╭─ Provided entries

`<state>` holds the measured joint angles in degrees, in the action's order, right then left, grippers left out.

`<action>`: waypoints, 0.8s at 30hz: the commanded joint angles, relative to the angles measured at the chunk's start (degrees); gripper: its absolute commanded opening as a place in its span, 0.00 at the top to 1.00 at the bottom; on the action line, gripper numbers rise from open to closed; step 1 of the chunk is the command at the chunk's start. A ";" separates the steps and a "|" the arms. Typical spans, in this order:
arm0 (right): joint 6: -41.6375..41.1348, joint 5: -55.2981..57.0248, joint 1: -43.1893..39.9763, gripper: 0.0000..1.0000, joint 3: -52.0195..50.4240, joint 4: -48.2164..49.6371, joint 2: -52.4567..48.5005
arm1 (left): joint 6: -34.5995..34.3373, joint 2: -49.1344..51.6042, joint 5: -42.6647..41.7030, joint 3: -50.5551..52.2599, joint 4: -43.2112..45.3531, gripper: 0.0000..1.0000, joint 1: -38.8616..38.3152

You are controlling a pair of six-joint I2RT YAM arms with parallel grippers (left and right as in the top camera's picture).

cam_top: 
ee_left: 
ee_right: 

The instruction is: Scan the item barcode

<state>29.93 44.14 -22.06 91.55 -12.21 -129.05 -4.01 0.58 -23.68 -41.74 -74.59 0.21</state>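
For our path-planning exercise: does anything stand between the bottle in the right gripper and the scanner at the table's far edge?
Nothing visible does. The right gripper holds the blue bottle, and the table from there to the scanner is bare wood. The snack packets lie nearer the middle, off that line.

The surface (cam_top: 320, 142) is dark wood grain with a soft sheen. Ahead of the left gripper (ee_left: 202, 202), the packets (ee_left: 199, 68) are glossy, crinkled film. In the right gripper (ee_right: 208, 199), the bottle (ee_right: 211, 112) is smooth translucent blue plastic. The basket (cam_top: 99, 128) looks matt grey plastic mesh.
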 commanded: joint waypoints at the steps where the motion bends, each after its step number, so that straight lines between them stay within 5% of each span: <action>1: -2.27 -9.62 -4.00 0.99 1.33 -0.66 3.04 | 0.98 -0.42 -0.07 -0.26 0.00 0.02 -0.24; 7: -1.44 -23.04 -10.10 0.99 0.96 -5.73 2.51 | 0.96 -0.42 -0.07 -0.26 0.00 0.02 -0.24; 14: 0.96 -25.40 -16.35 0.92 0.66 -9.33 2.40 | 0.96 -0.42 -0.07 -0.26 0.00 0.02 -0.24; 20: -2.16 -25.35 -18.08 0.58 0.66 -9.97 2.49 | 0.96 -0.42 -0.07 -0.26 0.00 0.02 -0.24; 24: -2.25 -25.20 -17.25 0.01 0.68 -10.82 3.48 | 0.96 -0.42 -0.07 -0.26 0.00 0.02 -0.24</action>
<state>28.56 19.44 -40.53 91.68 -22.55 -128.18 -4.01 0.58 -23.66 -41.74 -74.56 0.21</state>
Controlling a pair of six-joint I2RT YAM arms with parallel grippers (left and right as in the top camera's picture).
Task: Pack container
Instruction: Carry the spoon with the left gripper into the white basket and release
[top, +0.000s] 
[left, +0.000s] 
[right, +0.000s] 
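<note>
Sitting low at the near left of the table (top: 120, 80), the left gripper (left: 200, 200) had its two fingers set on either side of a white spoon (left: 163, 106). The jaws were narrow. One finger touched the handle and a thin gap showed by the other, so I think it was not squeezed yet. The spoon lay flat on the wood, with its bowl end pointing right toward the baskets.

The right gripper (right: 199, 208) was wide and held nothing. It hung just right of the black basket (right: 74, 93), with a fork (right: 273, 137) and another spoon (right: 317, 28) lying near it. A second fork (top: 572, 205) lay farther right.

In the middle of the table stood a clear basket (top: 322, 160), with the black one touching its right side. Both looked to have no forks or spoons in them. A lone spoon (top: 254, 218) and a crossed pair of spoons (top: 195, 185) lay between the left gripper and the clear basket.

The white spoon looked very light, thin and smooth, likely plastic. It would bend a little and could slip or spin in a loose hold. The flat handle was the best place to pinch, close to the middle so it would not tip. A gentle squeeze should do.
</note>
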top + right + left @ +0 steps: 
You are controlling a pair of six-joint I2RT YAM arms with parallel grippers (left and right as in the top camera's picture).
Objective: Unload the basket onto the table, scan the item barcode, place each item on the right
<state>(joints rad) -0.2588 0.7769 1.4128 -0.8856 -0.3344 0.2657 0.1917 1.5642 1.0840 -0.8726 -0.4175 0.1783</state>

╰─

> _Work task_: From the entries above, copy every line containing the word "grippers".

> _The completed task_:
`<state>` holds the measured joint angles in degrees, in the action's order, right then left, grippers left out.
You are controlling a pair of six-joint I2RT YAM arms with parallel grippers (left and right as in the top camera's picture).
Controlling a pair of six-joint I2RT YAM arms with parallel grippers (left and right as in the top camera's picture).
You are controlling a pair of six-joint I2RT YAM arms with parallel grippers (left and right as in the top camera's picture).

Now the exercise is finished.